The weeble picture is because that's me.
Today I'm feeling like this but it won't last.
I'll bounce back, I always do.
Weebles wobble but they don't fall down.
I know what it is I want out of life. I want the sort of lifestyle where frequent travel is possible, where I never worry over bills, where I can shop without guilt - (within reason) and enjoy a good social life. I want a Tesco Finest life and not a Tesco Value life basically. I used to use this analogy about my father who is definitely a 'no frills Dad' i.e haven't seen him in years and he has no clue when it's my birthday. A girl I used to work with definitely had a 'Finest' Dad.
I digress, but the analogy is fitting here too.
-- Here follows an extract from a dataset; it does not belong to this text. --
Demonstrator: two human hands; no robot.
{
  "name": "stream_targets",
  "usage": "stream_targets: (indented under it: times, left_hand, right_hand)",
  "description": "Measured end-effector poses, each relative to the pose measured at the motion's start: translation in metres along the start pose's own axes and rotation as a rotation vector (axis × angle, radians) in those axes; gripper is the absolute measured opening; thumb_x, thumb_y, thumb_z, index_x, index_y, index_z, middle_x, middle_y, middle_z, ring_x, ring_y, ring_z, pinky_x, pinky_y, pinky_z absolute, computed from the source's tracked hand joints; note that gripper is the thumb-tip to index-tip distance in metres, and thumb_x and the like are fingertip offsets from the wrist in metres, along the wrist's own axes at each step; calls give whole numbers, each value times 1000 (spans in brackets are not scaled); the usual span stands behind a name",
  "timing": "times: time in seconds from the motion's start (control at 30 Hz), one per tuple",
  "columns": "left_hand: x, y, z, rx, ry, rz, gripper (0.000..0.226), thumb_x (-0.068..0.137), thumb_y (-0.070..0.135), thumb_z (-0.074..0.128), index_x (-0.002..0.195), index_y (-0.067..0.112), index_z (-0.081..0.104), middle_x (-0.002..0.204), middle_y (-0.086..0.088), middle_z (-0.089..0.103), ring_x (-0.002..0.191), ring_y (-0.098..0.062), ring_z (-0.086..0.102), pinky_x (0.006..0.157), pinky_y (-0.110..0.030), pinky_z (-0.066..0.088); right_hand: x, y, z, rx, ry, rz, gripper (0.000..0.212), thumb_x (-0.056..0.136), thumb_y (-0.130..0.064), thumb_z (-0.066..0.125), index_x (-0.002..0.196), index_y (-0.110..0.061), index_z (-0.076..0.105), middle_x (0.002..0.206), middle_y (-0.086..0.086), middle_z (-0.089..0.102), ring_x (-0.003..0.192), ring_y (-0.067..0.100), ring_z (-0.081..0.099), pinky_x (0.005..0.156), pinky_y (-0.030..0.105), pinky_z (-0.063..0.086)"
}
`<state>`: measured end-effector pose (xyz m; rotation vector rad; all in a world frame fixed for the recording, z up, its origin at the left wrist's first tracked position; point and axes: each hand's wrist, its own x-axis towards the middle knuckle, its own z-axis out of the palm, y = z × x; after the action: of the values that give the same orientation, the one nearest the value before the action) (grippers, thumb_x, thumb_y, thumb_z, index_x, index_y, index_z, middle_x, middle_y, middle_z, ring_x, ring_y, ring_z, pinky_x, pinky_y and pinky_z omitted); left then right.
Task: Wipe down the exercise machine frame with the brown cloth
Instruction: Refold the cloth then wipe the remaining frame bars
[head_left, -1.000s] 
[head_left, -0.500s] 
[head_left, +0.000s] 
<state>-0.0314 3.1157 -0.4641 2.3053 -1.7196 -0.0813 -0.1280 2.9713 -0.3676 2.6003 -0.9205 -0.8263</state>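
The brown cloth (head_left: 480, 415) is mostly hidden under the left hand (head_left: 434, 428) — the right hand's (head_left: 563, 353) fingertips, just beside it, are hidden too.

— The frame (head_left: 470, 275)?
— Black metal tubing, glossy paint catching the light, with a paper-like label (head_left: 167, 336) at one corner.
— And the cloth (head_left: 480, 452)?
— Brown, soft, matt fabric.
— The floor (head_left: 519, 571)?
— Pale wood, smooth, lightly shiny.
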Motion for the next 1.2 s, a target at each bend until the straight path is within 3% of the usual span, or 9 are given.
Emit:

I am the same about my personal life. I have done the Value option and now it's nothing but Finest for me. So many people get this bit wrong, me included, but I intend not to again. A friend of mine came to stay at the weekend and said that it had been noted that someone we know had been writing flirty stuff on my FB page and that she hoped that nothing would come of this! Without going into details about said person who had been flirting...there is NO CHANCE. Personal hygiene aside, I know I want someone who can pay for his weekly shopping without a five finger discount.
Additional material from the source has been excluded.